(Information supplied begins)

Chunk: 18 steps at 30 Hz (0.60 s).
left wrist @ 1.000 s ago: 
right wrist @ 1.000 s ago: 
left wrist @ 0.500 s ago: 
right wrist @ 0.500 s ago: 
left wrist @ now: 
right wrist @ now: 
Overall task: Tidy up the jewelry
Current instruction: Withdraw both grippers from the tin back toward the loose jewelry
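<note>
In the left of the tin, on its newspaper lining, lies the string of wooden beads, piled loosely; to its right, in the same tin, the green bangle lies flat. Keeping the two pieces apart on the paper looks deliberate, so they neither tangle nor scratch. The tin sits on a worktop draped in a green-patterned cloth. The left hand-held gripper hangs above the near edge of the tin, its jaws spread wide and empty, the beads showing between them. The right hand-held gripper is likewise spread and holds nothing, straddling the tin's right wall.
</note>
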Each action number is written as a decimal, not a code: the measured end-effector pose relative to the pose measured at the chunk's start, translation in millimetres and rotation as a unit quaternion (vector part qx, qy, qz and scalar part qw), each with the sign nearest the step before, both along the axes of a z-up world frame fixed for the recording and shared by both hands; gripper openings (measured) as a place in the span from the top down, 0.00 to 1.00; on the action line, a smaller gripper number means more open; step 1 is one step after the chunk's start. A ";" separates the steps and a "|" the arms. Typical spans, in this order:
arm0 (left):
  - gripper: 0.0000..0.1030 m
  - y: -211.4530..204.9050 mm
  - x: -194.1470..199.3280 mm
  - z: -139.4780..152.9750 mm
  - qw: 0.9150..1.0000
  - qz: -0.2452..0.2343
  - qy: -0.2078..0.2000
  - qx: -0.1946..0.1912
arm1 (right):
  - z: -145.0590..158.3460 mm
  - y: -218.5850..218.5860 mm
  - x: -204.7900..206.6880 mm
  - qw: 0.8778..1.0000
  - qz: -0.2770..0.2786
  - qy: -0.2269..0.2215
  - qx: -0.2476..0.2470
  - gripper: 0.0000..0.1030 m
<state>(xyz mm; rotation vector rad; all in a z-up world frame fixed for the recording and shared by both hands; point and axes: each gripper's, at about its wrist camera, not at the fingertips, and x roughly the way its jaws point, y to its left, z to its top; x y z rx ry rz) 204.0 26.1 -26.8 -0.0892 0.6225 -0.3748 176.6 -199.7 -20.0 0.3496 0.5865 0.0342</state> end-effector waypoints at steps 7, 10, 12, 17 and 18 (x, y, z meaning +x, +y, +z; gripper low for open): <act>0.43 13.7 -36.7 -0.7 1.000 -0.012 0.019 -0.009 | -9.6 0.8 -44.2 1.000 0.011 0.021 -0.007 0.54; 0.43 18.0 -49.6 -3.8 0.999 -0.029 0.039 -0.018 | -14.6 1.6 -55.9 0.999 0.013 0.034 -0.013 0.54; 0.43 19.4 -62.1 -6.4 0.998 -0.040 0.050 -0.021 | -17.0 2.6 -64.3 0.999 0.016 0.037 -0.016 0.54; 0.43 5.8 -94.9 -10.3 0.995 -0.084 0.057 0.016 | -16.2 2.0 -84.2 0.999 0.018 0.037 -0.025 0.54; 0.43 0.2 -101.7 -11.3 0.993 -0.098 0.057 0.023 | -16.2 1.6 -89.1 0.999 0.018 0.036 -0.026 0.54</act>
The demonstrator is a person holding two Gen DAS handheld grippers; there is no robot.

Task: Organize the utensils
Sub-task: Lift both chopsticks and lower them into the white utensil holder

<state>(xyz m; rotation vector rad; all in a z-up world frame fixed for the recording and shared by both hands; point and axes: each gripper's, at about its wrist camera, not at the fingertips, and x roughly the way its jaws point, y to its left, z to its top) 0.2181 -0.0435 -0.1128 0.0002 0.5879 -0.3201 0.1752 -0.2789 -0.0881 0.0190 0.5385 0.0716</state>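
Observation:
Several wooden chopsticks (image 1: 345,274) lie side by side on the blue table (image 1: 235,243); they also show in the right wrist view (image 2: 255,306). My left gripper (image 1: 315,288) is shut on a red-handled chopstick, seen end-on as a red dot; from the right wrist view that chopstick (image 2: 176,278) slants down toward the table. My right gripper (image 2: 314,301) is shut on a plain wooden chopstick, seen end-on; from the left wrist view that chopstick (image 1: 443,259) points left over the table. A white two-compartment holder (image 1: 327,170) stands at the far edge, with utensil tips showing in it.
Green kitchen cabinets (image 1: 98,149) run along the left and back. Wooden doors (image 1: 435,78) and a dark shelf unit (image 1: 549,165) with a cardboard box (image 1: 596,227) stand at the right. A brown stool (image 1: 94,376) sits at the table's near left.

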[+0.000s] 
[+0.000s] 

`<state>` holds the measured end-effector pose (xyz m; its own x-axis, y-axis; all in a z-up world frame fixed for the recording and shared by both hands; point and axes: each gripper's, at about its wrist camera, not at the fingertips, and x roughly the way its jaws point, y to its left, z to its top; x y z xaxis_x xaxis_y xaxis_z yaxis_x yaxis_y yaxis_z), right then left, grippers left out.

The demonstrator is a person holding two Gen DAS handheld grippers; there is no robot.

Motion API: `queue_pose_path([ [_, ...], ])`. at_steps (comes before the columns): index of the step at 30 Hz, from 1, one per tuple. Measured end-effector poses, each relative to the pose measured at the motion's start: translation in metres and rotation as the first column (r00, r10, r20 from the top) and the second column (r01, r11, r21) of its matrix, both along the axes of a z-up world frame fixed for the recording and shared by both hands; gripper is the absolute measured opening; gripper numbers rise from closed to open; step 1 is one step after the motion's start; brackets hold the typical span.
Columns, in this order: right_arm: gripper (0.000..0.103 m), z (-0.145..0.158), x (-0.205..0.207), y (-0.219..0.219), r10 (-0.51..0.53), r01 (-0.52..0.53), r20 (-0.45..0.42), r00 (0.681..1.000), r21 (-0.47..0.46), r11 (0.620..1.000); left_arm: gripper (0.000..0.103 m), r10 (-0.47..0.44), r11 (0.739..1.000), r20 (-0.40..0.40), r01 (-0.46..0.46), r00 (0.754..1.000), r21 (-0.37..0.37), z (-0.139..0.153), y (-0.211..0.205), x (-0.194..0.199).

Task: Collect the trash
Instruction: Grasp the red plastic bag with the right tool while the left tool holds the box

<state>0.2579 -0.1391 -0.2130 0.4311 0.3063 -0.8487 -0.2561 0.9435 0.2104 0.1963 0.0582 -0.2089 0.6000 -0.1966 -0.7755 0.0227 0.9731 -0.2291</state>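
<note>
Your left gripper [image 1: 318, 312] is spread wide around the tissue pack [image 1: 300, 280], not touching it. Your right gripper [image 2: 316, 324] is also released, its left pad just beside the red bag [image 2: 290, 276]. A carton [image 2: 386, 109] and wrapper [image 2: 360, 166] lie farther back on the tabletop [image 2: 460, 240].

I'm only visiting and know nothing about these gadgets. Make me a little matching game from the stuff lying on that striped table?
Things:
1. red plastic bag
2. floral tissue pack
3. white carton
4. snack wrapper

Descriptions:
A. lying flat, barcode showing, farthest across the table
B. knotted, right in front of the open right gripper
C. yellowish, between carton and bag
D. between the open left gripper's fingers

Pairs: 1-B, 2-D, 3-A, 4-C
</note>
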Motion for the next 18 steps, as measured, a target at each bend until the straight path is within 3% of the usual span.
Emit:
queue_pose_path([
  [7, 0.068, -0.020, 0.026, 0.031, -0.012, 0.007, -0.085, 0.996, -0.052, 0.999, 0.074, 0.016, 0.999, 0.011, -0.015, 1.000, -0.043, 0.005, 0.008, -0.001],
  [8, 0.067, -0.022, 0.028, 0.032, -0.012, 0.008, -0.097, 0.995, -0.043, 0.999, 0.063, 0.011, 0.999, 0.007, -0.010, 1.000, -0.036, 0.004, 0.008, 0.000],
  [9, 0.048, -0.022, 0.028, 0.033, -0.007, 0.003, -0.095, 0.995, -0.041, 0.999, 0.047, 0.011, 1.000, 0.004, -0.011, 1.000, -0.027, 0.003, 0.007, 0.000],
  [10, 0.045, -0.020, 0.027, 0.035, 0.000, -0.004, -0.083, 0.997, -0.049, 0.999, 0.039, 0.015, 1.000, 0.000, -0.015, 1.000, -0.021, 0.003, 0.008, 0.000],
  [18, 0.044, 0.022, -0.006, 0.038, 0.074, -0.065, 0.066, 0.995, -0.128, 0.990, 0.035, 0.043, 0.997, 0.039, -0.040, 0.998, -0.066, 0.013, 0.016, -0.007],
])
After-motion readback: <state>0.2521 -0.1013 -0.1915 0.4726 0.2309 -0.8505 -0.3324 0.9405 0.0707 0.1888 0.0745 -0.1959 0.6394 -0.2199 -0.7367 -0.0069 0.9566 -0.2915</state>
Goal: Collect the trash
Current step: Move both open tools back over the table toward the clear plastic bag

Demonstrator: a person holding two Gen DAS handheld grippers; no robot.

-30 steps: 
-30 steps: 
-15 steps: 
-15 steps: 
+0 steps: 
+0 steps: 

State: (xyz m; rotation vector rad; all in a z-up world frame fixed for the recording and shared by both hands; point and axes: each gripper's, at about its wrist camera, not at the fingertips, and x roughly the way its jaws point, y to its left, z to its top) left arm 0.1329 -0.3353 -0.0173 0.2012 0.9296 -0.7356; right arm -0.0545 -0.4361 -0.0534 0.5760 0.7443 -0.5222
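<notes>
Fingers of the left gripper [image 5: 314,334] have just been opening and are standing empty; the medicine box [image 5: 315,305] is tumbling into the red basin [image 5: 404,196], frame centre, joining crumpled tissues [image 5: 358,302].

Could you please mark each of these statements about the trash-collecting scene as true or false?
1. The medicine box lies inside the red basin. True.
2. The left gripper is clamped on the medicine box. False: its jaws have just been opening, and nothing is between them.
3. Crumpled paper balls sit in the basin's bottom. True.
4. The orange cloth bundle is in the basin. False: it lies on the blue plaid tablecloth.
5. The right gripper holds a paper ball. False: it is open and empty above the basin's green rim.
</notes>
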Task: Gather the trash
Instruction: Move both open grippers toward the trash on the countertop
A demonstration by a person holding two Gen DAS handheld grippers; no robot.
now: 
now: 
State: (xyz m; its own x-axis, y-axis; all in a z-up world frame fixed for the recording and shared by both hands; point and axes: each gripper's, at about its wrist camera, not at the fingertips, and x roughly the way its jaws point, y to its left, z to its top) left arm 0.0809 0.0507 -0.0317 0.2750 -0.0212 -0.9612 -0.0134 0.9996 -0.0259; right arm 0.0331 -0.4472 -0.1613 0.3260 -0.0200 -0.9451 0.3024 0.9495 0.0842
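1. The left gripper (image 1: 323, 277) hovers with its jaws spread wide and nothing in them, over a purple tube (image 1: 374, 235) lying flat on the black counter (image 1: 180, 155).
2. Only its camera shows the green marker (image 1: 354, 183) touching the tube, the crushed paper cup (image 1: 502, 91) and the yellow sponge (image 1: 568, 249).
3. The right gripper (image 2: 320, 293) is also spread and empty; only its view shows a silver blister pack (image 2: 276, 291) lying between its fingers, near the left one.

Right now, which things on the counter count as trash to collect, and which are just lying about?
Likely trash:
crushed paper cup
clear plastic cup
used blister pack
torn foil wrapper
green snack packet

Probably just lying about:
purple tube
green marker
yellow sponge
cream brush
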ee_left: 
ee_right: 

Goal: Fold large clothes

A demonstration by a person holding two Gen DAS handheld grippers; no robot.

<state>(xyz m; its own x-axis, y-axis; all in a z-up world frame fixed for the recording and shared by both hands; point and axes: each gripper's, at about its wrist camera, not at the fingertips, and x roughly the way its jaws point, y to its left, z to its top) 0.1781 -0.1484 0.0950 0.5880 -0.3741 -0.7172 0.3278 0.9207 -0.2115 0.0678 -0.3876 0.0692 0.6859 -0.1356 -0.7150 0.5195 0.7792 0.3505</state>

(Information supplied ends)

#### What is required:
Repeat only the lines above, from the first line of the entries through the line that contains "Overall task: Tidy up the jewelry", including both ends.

#### Final answer:
Chunk: 18 steps at 30 Hz (0.60 s).
left wrist @ 1.000 s ago: 
right wrist @ 1.000 s ago: 
left wrist @ 0.500 s ago: 
right wrist @ 0.500 s ago: 
left wrist @ now: 
right wrist @ now: 
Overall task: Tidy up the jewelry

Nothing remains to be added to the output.